ECCV 2018 Tutorial
September 8th, 2018 - Munich, Germany
Organizers
- George Awad
- Alan Smeaton
- Cees Snoek
- Shin'ichi Satoh
- Kazuya Ueki
Introduction
The half day tutorial will focus on reviewing the history of TREC Video Retrieval
Evaluation (TRECVID) and what resources it provides to the computer vision community
overall and video retrieval specifically. Several of the TRECVID tasks/tracks will be
discussed and highlight participant approaches and lessons learned. Participants, by the end
of the tutorial, are expected to gain knowledge and practical experience in building the basic
pipeline components needed in each of the tasks.

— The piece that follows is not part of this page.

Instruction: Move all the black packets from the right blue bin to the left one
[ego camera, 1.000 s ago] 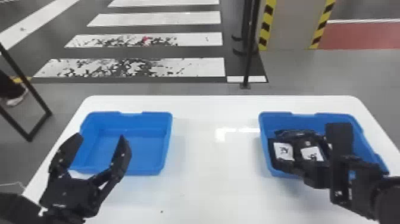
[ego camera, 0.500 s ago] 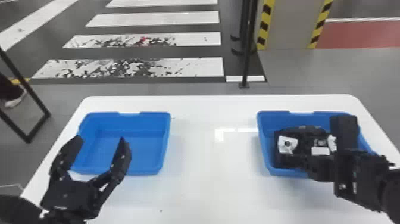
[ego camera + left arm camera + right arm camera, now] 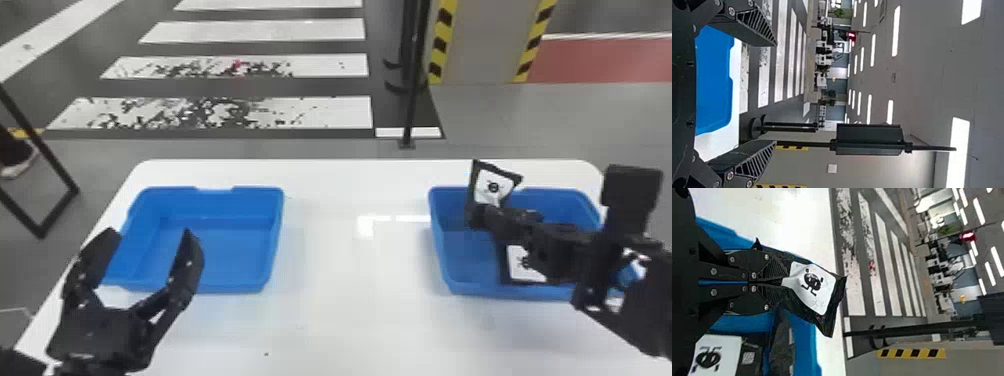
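Over the back left part of the right blue bin [image 3: 442,250], my right gripper [image 3: 482,217] holds up a black packet [image 3: 492,189] with a white label. The right wrist view has my right gripper [image 3: 783,282] shut on that packet [image 3: 815,286], pinching one end. Another black packet [image 3: 522,265] lies in the right bin, partly hidden by the arm; its label and more black wrapping show in the right wrist view. My left gripper [image 3: 145,250] is parked at the front of the left blue bin [image 3: 215,250], open and holding nothing; its fingers stand wide apart around the left gripper [image 3: 775,94].
Both bins stand on a white table [image 3: 345,310], with a bare stretch of tabletop between them. Behind the table's far edge is a thin black post [image 3: 412,90]. A black metal frame [image 3: 42,230] stands on the floor at the left.
My right gripper has risen from inside the right bin, lifting a packet above the others. The left arm has kept still.
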Robot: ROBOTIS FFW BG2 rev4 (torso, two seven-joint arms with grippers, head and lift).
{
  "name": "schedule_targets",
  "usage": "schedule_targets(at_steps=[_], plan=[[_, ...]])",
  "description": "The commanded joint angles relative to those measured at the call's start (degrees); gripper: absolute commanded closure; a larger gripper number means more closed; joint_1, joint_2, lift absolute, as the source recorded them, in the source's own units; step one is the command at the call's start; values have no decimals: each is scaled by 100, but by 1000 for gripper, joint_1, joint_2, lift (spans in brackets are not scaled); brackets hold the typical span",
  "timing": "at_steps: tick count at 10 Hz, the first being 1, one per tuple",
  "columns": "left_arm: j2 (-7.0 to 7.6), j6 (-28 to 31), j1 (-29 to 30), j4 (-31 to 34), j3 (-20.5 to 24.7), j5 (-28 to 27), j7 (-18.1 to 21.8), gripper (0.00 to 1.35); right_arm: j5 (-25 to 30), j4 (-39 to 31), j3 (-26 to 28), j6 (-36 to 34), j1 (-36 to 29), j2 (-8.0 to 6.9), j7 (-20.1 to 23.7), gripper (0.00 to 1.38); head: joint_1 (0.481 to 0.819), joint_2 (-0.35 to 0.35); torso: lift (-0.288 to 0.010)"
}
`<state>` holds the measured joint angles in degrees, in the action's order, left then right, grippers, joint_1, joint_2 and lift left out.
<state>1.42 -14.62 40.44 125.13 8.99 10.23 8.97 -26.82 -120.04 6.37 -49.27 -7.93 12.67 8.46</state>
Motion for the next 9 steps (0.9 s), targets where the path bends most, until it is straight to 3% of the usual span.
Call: schedule_targets(at_steps=[1, 3, 5, 9], plan=[[-37, -282, -51, -89, -19, 86, -18, 159, -289, -322, -20, 385, -107, 25, 446, 1125, 695, 66, -140], [-19, -71, -177, -89, -168, 543, -18, 159, -666, -336, -557, 863, -36, 148, 1342, 1125, 695, 143, -140], [157, 84, -332, 79, -465, 1080, 70, 159, -1031, -209, -1174, 1243, -36, 219, 1852, 1127, 695, 214, -140], [359, 1828, -683, 993, -876, 2325, 659, 159, -1454, 86, -2294, 1383, 203, 456, 2028, 1127, 695, 286, -140]])
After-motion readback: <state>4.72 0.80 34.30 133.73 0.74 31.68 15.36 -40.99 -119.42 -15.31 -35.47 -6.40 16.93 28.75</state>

Below is a description of the topics that
will be presented for each of the TRECVID tutorial sessions:
Lecture 1: Introduction to TRECVID
George Awad, National Institute of Standards and Technology
In this short introduction, we will discuss TRECVID history including the objectives of
TRECVID, the different tasks and datasets that the project supported since 2001, it’s impact
on the research community, resources available and future directions.
Lecture 2: Video To Text (VTT)
Alan Smeaton, Dublin City University
This section of the course will cover the operation of the TRECVid Video-to-Text task
including the data used, the approaches taken by participants [1], lessons learned and the
unique way in which video caption generation is evaluated [2].

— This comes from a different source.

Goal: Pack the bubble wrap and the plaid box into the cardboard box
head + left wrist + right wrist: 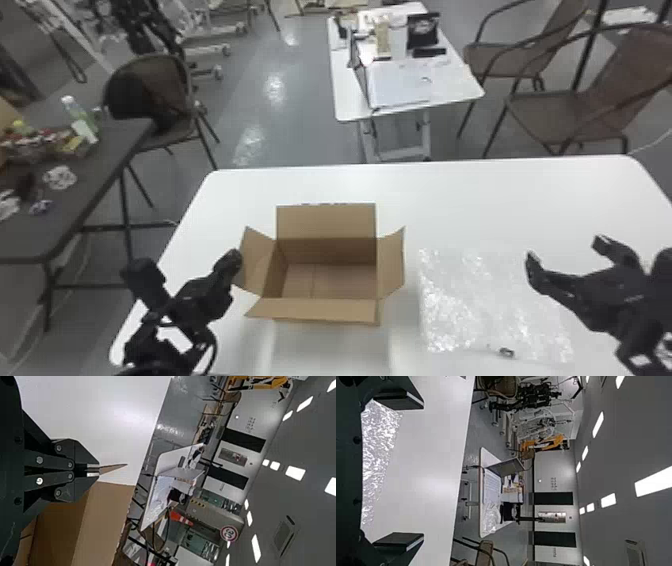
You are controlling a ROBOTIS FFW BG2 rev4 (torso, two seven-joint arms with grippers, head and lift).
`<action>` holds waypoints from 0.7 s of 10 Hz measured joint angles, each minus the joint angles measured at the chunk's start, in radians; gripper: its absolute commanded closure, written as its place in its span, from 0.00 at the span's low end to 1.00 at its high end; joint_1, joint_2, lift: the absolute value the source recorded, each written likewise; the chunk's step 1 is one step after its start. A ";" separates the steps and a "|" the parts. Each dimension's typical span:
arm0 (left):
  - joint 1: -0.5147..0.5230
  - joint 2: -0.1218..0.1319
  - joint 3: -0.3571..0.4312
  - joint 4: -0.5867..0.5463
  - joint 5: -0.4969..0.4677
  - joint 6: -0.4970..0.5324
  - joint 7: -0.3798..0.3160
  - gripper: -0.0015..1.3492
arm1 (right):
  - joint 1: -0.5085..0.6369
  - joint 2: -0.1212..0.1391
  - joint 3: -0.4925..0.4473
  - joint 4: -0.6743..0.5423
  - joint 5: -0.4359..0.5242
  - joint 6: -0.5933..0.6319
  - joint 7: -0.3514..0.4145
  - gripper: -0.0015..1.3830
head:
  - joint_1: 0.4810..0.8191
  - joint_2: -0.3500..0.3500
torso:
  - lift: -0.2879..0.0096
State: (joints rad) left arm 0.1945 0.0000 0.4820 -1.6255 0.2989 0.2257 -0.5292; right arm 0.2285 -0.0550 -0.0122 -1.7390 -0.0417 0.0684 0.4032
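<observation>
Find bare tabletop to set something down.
Bare: white table behind the bubble wrap, and between the cardboard box and far edge. Crowded: box's left side, at the left gripper; bubble wrap's right side, near the right gripper.

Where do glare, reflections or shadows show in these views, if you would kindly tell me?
Head view: streaky reflections on the floor, glints on the bubble wrap, shade inside the cardboard box; left wrist view: bright white ceiling lights; right wrist view: sparkle on the bubble wrap, a soft sheen on the table.
</observation>
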 measured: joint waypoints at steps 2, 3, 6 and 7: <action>-0.003 0.000 -0.008 0.002 -0.002 0.001 0.000 0.87 | -0.068 -0.003 0.036 0.042 -0.014 0.097 -0.031 0.10 | 0.63 0.85 | 0.91; -0.005 0.000 -0.011 0.003 -0.004 0.001 0.000 0.87 | -0.113 -0.013 0.060 0.063 -0.035 0.191 -0.052 0.10 | 0.63 0.85 | 0.91; -0.006 0.000 -0.016 0.004 -0.012 0.002 0.000 0.87 | -0.224 -0.035 0.134 -0.018 0.000 0.610 -0.164 0.09 | 0.63 0.85 | 0.91; -0.007 0.000 -0.019 0.004 -0.016 0.003 0.000 0.87 | -0.271 -0.032 0.146 -0.048 0.020 0.782 -0.175 0.09 | 0.63 0.84 | 0.91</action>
State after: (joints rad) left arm 0.1875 0.0000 0.4631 -1.6214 0.2832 0.2282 -0.5292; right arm -0.0425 -0.0869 0.1343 -1.7875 -0.0216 0.8508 0.2283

Lecture 3: Ad Hoc Video Search (AVS)
Kazuya Ueki, Meisei University; Waseda University
TRECVID Ad-hoc Video Search task is aiming at modeling the end user search use-case,
who is looking for segments of video containing persons, objects, activities, locations, etc.

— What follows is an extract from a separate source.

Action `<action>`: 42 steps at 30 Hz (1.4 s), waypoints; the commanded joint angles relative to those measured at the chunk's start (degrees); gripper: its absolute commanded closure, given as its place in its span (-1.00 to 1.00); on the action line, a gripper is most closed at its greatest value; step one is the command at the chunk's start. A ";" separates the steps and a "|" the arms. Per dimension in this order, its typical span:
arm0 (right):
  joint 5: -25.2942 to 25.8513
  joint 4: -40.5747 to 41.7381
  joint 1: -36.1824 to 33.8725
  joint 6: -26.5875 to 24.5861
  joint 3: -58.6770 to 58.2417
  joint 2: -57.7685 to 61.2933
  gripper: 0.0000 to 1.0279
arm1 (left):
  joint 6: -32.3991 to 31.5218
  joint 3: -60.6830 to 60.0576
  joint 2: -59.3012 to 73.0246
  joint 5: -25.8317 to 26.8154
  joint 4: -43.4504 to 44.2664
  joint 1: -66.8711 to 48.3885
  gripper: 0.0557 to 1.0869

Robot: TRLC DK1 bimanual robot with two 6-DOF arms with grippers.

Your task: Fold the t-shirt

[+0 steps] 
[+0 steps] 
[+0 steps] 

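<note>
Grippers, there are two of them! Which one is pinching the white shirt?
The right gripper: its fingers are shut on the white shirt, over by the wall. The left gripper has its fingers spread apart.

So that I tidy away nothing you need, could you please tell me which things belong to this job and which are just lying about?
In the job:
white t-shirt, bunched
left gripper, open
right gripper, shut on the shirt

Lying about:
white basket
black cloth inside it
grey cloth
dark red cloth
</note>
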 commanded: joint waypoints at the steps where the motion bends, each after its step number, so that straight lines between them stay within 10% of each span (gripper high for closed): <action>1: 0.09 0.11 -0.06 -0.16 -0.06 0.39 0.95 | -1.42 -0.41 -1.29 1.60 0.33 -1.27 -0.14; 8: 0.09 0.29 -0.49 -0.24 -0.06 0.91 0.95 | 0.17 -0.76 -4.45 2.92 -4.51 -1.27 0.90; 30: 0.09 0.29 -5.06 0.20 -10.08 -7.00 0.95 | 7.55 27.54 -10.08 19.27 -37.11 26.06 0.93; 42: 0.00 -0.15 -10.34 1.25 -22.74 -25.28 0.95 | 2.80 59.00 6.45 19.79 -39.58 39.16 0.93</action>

and combinations of the former [3]. The task is defined as follows: given a test collection, a
reference shot segmentation, and a set of Ad-hoc queries, return for each query a ranked list
of at most 1000 shot IDs from the test collection. This tutorial section will give an overview of
video retrieval systems submitted to participate in the task [4], with topics in (i) development
of huge concept bank, (ii) search keyword selection from an ad-hoc query by the natural
language processing, (iii) concept classifier selection from a search keyword, and (iv) fusion
methods of selected multiple classifiers. We will also discuss the current research issues and
future research directions.
Lecture 4: Activity Recognition (MED/SED)
Cees Snoek, University of Amsterdam
This tutorial highlights lessons learned towards spatiotemporal detection of activities, like
‘working on a woodworking project’, ‘open trunk’ and ‘winning a race without a vehicle’, in the
context of the multimedia event detection (MED) and surveillance event detection (SED)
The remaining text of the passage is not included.